The big retailers have laid the groundwork that will be good for shoppers and investors.



The big retailers have laid the groundwork that will be good for shoppers and investors.

Back when Black Friday meant people lining up outside of stores to battle for the hottest toys and cheap electronics, the holiday season sometimes produced a surprise winner. Maybe J.C. Penney had a good quarter because the traffic driven by more successful stores fed it customers or maybe an especially hot item powered an unlikely winner to a good season.

Now, for a variety of reasons, holiday retail has changed and in this (sort of) post-pandemic reality the best deals and biggest selection of in-demand items will be offered by retail's biggest players. Amazon (AMZN) - Get Free Report, Walmart (WMT) - Get Free Report, Target (TGT) - Get Free Report, and Costco (COST) - Get Free Report have all faced struggles over recent quarters, but they're still the best-positioned retailers for the holiday season.

That doesn't mean that niche players like Five Below (FIVE) - Get Free Report won't have a strong holiday season, some will, but 2022 will be a year where the strong get stronger and that's something both shoppers and investors should be aware of.


The Supply Chain Benefits Big Retailers

Target and Walmart both had to admit some major supply chain and inventory issues this year. Both companies ended up with too many bulky items like televisions that sold well during the height of the pandemic. When demand slowed, both chains made the decision to sell off items that did not fit their holiday plans.

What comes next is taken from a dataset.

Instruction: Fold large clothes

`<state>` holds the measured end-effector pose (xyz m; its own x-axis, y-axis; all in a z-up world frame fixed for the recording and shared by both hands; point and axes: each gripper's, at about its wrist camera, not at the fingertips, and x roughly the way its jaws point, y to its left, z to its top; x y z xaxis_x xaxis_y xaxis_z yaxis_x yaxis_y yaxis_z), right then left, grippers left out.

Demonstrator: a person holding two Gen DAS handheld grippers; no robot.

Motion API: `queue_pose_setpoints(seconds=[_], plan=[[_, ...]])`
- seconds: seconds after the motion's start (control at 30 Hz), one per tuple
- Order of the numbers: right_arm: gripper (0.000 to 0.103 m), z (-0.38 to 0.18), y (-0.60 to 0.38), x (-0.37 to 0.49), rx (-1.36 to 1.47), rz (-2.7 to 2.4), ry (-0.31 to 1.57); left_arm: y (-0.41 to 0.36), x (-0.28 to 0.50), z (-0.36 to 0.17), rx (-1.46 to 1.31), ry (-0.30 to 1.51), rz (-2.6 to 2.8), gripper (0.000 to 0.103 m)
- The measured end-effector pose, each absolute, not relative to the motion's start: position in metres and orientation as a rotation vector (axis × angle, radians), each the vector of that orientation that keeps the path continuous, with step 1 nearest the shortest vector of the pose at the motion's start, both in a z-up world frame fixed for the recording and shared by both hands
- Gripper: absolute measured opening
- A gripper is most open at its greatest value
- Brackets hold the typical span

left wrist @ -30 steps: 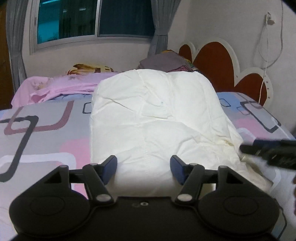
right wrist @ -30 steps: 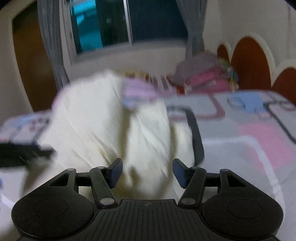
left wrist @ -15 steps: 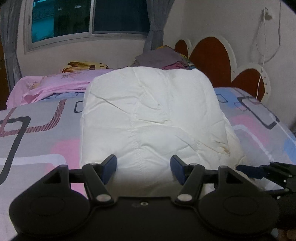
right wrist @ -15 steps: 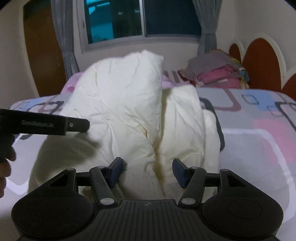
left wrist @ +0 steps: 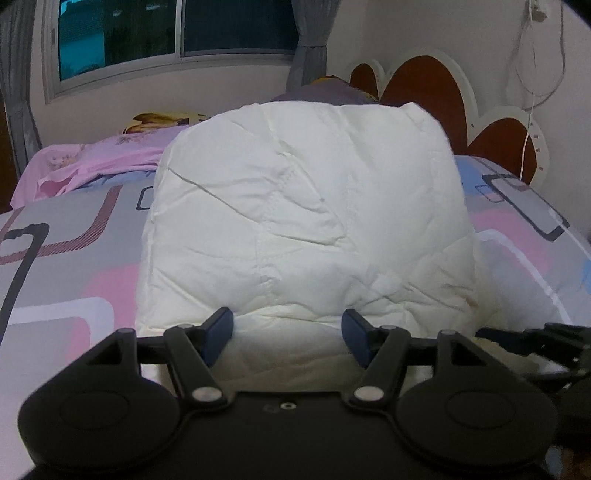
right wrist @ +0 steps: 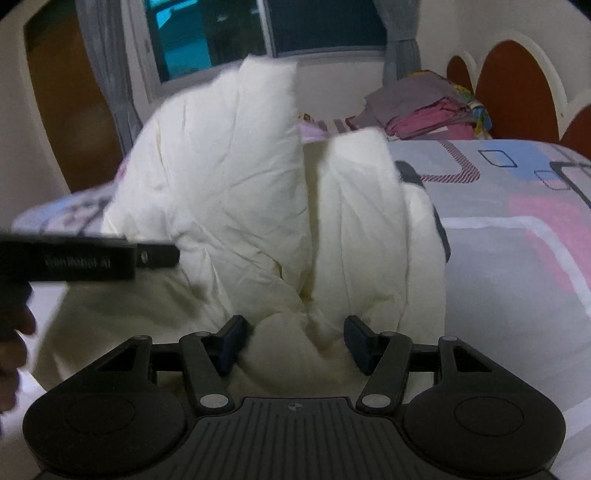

That was a painful decision in the short term, but customers certainly saw it as a positive, so there was added goodwill for both chains. More importantly, Walmart and Target have the money to not have to hold onto bad inventory in order to clear space for what will sell. 

Costco has a much more limited selection of inventory, which gives it the buying power to cut to the front of the line when supply is limited. The warehouse club gets what it wants simply because its orders are so big.

Amazon has had its struggles given the wildly varying demand caused by the pandemic. It too, however, used an added Prime Day as a way to clear its warehouses and rightsize its inventory for the holiday season.

All four of these companies have simply spent more on supply chain and inventory management than their rivals. That's always an edge, but it's a massive one this year.

Investors Take a Look at Big Retail

Analysts often use quarterly numbers to justify buying or selling a stock. Long-term investors ask questions like, "regardless of how the stock price moved, do I think this company will be a leader in its category for years to come?" It's hard to look at Target, Walmart, Amazon, or Costco and not think that will be the case.

That creates some interesting buying opportunities when you look at these stocks year-to-date:

  • Amazon: -44.76%
  • Target: -29.55%
  • Costco: -5.69%
  • Walmart: 5.37%

The market has punished all of these companies for macroeconomic problems they don't control. In most cases, margins have dropped because these retailers have selectively opted to not pass on higher prices fully to their customers.

That may be a balance sheet negative for a quarter or even a few of them, but it's a massive edge in the marketplace long term. As an investor, it's hard to imagine a world where these four companies don't continue their sales dominance, driven by having the ability to do customer-friendly things like maintaining value relative to the competition.

There might be a surprise winner this holiday season, but it's unlikely we see any surprise losers from this group.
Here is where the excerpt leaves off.